Problem description
Return each line of the data below verbatim; pictures are to be left out.
<<<<
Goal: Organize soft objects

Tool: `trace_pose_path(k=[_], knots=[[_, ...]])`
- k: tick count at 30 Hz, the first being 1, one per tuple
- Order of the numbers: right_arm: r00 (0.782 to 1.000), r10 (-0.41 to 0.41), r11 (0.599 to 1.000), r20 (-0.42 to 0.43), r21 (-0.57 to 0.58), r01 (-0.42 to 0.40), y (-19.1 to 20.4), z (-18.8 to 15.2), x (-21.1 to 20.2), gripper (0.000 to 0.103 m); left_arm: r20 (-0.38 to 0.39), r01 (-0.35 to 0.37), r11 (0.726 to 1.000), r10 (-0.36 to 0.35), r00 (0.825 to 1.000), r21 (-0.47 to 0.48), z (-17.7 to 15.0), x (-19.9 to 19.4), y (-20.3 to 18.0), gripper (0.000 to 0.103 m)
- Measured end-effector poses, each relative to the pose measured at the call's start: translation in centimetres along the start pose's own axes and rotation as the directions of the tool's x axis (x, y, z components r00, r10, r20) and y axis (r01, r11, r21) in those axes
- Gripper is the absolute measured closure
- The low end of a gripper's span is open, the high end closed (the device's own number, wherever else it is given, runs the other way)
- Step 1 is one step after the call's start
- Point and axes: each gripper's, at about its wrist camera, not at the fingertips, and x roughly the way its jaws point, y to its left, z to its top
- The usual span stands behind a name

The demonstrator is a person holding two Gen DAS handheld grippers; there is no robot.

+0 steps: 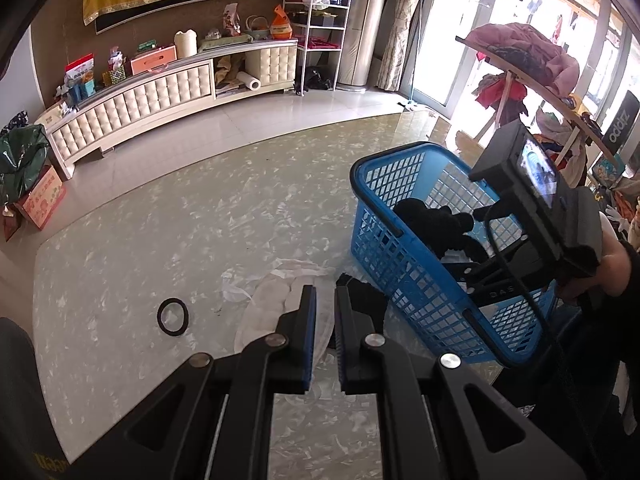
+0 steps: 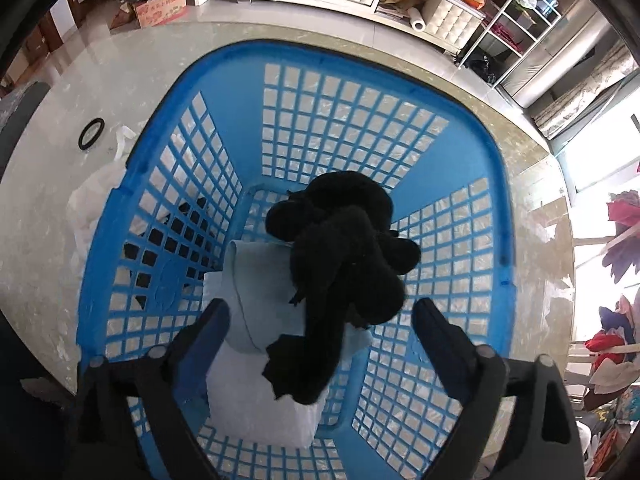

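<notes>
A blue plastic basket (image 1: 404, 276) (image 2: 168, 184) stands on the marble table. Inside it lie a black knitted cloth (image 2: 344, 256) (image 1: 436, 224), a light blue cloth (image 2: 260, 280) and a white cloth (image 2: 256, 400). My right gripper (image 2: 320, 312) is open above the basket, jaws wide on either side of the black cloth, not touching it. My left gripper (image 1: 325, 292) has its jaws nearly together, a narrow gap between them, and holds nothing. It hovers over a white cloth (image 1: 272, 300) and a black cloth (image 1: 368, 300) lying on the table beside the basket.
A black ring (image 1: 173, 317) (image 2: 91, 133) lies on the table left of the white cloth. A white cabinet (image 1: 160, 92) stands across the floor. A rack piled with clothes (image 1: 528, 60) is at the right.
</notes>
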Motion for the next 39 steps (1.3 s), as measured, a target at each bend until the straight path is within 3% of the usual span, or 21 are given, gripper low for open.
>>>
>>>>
Solved problem
Goal: Organize soft objects

Tool: `trace_pose_path(k=[_], knots=[[_, ...]])`
- k: tick count at 30 Hz, the first being 1, one per tuple
- Order of the numbers: right_arm: r00 (0.782 to 1.000), r10 (-0.41 to 0.41), r11 (0.599 to 1.000), r20 (-0.42 to 0.43), r21 (-0.57 to 0.58), r01 (-0.42 to 0.40), y (-19.1 to 20.4), z (-18.8 to 15.2), x (-21.1 to 20.2), gripper (0.000 to 0.103 m); left_arm: r20 (-0.38 to 0.39), r01 (-0.35 to 0.37), r11 (0.726 to 1.000), r10 (-0.36 to 0.35), r00 (0.825 to 1.000), r21 (-0.47 to 0.48), z (-17.7 to 15.0), x (-19.9 to 19.4), y (-20.3 to 18.0), gripper (0.000 to 0.103 m)
- Measured end-effector poses, each relative to the pose measured at the call's start: translation in centimetres along the start pose's own axes and rotation as the directions of the tool's x axis (x, y, z components r00, r10, r20) and y axis (r01, r11, r21) in those axes
- Gripper is the absolute measured closure
- The low end of a gripper's span is open, the high end closed (the device's own number, wherever else it is given, runs the other way)
- Step 1 is one step after the call's start
- Point and axes: each gripper's, at about its wrist camera, not at the fingertips, and x roughly the way its jaws point, y to its left, z to its top
- The usual span stands behind a name

The demonstrator is a person holding two Gen DAS handheld grippers; there is no robot.

+0 steps: 
+0 steps: 

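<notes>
A blue plastic basket (image 1: 404, 276) (image 2: 168, 184) stands on the marble table. Inside it lie a black knitted cloth (image 2: 344, 256) (image 1: 436, 224), a light blue cloth (image 2: 260, 280) and a white cloth (image 2: 256, 400). My right gripper (image 2: 320, 312) is open above the basket, jaws wide on either side of the black cloth, not touching it. My left gripper (image 1: 325, 292) has its jaws nearly together, a narrow gap between them, and holds nothing. It hovers over a white cloth (image 1: 272, 300) and a black cloth (image 1: 368, 300) lying on the table beside the basket.
A black ring (image 1: 173, 317) (image 2: 91, 133) lies on the table left of the white cloth. A white cabinet (image 1: 160, 92) stands across the floor. A rack piled with clothes (image 1: 528, 60) is at the right.
</notes>
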Motion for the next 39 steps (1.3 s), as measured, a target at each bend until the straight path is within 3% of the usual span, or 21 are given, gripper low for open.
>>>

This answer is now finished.